_Exercise details_
Provide an exact copy of the data, excluding the images.

_Recorded data_

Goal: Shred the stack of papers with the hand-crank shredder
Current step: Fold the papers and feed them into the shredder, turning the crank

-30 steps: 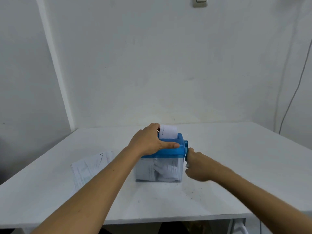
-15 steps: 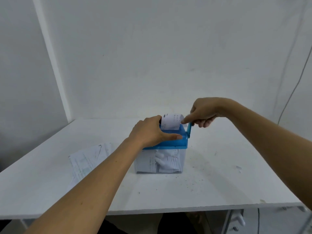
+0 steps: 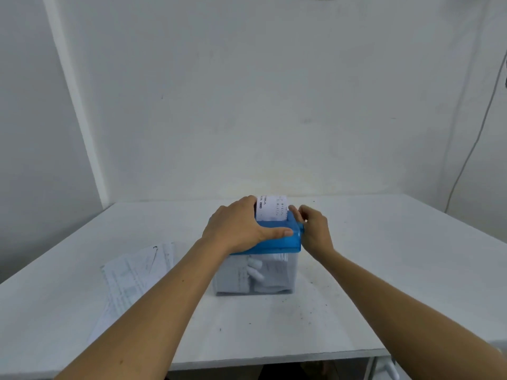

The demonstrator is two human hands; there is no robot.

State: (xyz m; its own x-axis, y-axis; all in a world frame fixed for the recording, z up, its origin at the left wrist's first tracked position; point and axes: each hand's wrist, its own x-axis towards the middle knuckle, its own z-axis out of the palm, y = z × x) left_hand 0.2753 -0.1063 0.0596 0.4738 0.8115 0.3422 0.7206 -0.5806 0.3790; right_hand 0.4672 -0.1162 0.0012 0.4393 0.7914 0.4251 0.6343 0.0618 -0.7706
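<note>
A hand-crank shredder [image 3: 277,241] with a blue lid and a clear bin stands in the middle of the white table. A printed paper [image 3: 271,208] sticks up from its slot. Shredded paper [image 3: 255,272] fills the bin. My left hand [image 3: 238,229] grips the lid from the left, with the thumb along its front edge. My right hand [image 3: 312,229] is at the lid's right side, its fingers curled round the crank handle, which is mostly hidden. A stack of papers [image 3: 134,272] lies flat on the table to the left, partly under my left forearm.
The white table [image 3: 397,283] meets a white wall at the back. Small dark specks lie on the table near the shredder. A thin cable [image 3: 472,149] hangs down the wall at the right.
My right hand has swung down from above the crank to the lid's right side, turning the handle. The left hand has stayed on the lid.
</note>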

_Solution to the problem_
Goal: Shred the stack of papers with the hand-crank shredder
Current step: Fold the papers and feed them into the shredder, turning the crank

-30 steps: 
-15 steps: 
+0 steps: 

The demonstrator is two human hands; there is no robot.

State: (xyz m; its own x-axis, y-axis; all in a world frame fixed for the recording, z up, its origin at the left wrist's first tracked position; point and axes: each hand's wrist, its own x-axis towards the middle knuckle, its own z-axis out of the palm, y = z × x) left_hand 0.2753 -0.1063 0.0596 0.4738 0.8115 0.3422 0.7206 -0.5806 0.3790; right_hand 0.4672 -0.1162 0.0012 0.4393 0.7914 0.4251 0.6343 0.0618 -0.7706
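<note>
A hand-crank shredder [image 3: 277,241] with a blue lid and a clear bin stands in the middle of the white table. A printed paper [image 3: 271,208] sticks up from its slot. Shredded paper [image 3: 255,272] fills the bin. My left hand [image 3: 238,229] grips the lid from the left, with the thumb along its front edge. My right hand [image 3: 312,229] is at the lid's right side, its fingers curled round the crank handle, which is mostly hidden. A stack of papers [image 3: 134,272] lies flat on the table to the left, partly under my left forearm.
The white table [image 3: 397,283] meets a white wall at the back. Small dark specks lie on the table near the shredder. A thin cable [image 3: 472,149] hangs down the wall at the right.
My right hand has swung down from above the crank to the lid's right side, turning the handle. The left hand has stayed on the lid.
</note>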

The requested output has now been given in full.